Deshalb ist richtig, dass der neue EZB-Präsident mit der Absenkung des Leitzinses von 1,5 Prozent auf 1,25 Prozent Führung zeigt und nebenbei demonstriert, dass sich in der Krise zumindest die Notenbank als handlungsfähiger Akteur erweist. Dieses psychologische Signal hat möglicherweise größere Bedeutung als die Absenkung.
Pragmatismus ist Draghis Leitmotiv in der Krise. Vermeintliche Lehrbuchweisheiten über geldpolitische Prinzipien greifen in der aktuellen, beispiellosen Krisensituation nicht. Das gilt für die aktuelle Zinsentscheidung, das gilt aber auch für mögliche schwierige Beschlüsse zu einer Ausdehnung des Aufkaufprogramms für Staatsanleihen angeschlagener Euro-Länder. Leitprinzip muss sein, die Euro-Zone vor dem Absturz in die Rezession zu bewahren und das Überleben der Gemeinschaftswährung zu sichern.
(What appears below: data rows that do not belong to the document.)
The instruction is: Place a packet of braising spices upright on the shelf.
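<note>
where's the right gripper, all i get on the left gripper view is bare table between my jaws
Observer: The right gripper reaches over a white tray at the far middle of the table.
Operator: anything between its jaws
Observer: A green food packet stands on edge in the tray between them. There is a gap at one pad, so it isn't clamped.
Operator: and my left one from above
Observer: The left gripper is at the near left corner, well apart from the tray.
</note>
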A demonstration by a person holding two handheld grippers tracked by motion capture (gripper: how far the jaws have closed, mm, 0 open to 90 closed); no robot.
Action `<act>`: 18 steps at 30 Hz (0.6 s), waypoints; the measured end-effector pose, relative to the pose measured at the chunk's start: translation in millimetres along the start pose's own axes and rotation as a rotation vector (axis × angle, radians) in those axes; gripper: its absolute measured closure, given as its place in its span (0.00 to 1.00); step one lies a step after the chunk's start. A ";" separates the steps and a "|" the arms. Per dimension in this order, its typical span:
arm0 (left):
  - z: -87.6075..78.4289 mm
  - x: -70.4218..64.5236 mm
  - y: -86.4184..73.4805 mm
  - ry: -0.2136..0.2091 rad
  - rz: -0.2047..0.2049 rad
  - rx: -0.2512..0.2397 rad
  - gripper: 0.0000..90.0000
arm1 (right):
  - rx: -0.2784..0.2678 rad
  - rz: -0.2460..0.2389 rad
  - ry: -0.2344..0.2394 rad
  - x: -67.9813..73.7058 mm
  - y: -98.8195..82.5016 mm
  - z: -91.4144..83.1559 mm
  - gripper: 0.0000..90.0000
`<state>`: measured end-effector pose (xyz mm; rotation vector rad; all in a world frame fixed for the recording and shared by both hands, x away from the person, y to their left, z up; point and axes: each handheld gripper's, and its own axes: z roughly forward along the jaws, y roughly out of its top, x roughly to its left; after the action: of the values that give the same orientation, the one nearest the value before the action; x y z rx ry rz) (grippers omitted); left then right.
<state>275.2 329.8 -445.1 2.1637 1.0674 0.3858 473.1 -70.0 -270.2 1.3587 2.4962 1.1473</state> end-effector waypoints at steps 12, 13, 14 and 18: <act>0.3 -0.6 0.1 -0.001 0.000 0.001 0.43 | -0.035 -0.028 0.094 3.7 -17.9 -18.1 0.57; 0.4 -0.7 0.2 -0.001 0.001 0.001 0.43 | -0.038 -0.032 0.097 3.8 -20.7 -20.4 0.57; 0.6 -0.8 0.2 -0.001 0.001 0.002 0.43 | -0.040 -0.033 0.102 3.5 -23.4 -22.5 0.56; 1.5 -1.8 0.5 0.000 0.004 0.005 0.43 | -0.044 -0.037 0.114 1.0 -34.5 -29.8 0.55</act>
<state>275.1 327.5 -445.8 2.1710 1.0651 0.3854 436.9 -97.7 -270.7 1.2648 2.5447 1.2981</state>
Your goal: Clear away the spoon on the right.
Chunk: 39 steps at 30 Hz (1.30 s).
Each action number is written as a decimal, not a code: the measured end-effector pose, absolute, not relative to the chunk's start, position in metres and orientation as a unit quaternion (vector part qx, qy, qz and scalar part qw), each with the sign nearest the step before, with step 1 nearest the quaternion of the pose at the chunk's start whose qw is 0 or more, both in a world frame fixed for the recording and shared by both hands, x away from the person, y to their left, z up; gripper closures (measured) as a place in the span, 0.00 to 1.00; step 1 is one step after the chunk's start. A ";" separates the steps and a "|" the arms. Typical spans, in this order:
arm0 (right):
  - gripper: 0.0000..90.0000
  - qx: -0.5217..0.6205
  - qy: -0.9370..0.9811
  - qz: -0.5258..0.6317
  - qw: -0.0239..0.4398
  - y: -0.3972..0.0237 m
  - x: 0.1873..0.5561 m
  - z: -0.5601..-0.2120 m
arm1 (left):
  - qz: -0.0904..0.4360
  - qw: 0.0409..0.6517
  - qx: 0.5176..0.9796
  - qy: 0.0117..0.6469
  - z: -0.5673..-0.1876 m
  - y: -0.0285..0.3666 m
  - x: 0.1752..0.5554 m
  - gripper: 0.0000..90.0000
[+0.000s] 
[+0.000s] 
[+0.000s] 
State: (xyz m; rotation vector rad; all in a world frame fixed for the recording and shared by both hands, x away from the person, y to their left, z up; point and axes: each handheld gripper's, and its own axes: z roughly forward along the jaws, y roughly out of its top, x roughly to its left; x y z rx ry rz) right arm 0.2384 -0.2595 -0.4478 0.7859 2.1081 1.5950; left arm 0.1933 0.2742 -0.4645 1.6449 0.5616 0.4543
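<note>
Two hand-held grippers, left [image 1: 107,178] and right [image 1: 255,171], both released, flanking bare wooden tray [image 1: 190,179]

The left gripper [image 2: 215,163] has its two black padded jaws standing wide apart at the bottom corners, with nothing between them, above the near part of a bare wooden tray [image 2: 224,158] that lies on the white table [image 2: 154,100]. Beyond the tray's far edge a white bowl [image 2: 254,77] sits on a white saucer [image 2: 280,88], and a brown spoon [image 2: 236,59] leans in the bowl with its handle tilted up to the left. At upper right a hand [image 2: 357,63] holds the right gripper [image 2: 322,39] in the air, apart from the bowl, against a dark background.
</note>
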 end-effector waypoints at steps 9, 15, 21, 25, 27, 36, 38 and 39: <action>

Draghi und seine Kollegen im EZB-Rat haben mit dem Zinsschritt bewiesen, dass sie den aktuellen Herausforderungen gewachsen sind. Respekt, Herr Draghi! Bleibt zu hoffen, dass sich auch die Politiker der Euro-Zone endlich auf der Höhe der Herausforderungen zeigen und das Ihrige zum Fortbestand der Währungsunion tun.